* _Exercise instructions_: Where does the word "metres" occur in the material? Copy each line that has it.

* _Stored data_:

○ ○ ○

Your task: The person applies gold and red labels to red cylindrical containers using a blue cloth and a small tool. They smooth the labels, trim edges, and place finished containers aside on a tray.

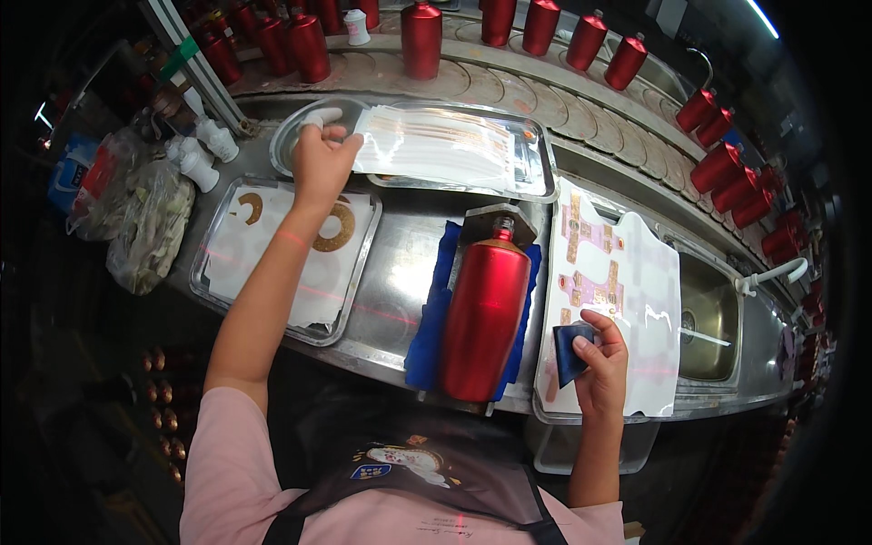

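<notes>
My left hand [324, 156] is over the far metal tray, thumb and index finger apart, with a white covering on one finger. Its thumb is beside the left edge of a stack of white decal sheets [427, 145] with gold strips; whether it touches them I cannot tell. In my right hand [599, 368] is a small dark blue flat scraper [570, 352], gripped between thumb and fingers. It is above a white sheet of pink and gold decals [595, 259] at the right. A glossy red bottle [484, 318] lies between my arms on a blue cloth [427, 341], neck pointing away.
At the left, a metal tray [338, 329] holds a white sheet with gold ring-shaped decals [334, 232]. White bottles [198, 165] and a plastic bag [150, 227] stand beyond it. Red bottles [421, 41] line a curved conveyor [472, 82] behind. A sink [713, 318] is at right.
</notes>
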### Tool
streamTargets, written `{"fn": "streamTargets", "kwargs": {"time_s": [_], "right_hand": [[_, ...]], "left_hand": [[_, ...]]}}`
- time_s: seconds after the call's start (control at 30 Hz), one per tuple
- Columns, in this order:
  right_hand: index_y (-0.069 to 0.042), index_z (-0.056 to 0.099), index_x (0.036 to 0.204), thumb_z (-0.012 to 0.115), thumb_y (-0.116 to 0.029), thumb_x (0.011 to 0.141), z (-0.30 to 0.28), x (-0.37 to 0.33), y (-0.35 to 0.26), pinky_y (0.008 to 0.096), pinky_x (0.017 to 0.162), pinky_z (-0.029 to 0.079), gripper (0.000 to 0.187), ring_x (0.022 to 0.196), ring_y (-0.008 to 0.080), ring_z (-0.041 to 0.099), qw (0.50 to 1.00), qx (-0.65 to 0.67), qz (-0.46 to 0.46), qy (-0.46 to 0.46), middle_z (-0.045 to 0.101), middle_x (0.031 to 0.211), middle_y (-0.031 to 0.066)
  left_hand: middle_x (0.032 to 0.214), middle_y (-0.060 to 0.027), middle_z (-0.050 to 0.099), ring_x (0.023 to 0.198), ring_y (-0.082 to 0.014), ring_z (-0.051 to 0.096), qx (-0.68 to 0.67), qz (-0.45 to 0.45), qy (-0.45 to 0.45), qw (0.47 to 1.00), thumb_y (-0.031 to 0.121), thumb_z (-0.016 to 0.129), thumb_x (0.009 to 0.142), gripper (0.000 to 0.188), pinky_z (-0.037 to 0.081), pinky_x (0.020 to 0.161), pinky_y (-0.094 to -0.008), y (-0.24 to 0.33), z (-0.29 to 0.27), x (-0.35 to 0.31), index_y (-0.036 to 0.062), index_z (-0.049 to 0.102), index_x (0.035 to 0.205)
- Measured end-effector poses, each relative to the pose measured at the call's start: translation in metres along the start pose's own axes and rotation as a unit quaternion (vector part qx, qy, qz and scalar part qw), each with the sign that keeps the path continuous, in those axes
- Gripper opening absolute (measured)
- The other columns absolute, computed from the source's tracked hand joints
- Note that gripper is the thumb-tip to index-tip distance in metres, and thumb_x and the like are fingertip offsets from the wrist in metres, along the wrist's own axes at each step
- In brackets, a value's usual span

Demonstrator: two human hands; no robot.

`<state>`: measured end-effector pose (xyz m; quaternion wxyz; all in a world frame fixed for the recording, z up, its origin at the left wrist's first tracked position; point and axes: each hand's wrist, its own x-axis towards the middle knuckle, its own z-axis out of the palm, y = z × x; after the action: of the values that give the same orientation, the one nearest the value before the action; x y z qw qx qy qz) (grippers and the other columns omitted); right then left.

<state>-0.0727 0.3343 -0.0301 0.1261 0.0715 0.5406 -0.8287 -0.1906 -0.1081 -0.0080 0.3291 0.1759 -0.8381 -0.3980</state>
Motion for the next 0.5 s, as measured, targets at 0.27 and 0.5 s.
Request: {"fn": "streamTargets", "kwargs": {"time_s": [0.27,0.5], "right_hand": [[0.005,0.062,0.122,0.072,0.008,0.084,0.022,0.010,0.005,0.0254,0.085,0.054,0.040,0.093,0.0144,0.065,0.999,-0.038,-0.001,-0.001,0.067,0.103,0.0094],[0.004,0.063,0.122,0.070,0.008,0.084,0.010,0.021,0.008,0.0265,0.084,0.054,0.039,0.093,0.0154,0.065,0.998,-0.058,0.010,0.032,0.066,0.103,0.0097]], "left_hand": [[0.127,-0.0262,0.066,0.119,-0.0368,0.065,0.187,-0.115,-0.092,0.971,0.040,0.090,0.063,0.086,0.051,0.100,-0.0404,-0.051,0.057,0.078,-0.0068,0.060,0.129],[0.115,-0.0238,0.071,0.110,-0.0391,0.068,0.176,-0.072,-0.100,0.977,0.014,0.074,0.073,0.050,0.053,0.095,-0.0436,-0.051,0.047,0.087,0.0021,0.065,0.121]]}}
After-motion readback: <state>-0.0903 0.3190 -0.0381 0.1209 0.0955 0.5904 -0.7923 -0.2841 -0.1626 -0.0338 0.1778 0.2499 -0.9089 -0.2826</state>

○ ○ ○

* _Written solution_:
- Measured end-effector poses, each relative to the pose measured at the call's start: translation in metres along the start pose's own axes and rotation as a unit quaternion (vector part qx, qy, qz and scalar part qw), each with the sign that keeps the path continuous, in those axes
- Note that gripper is the thumb-tip to index-tip distance in metres, and thumb_x and the like are fingertip offsets from the wrist in metres, along the wrist's own axes at each step

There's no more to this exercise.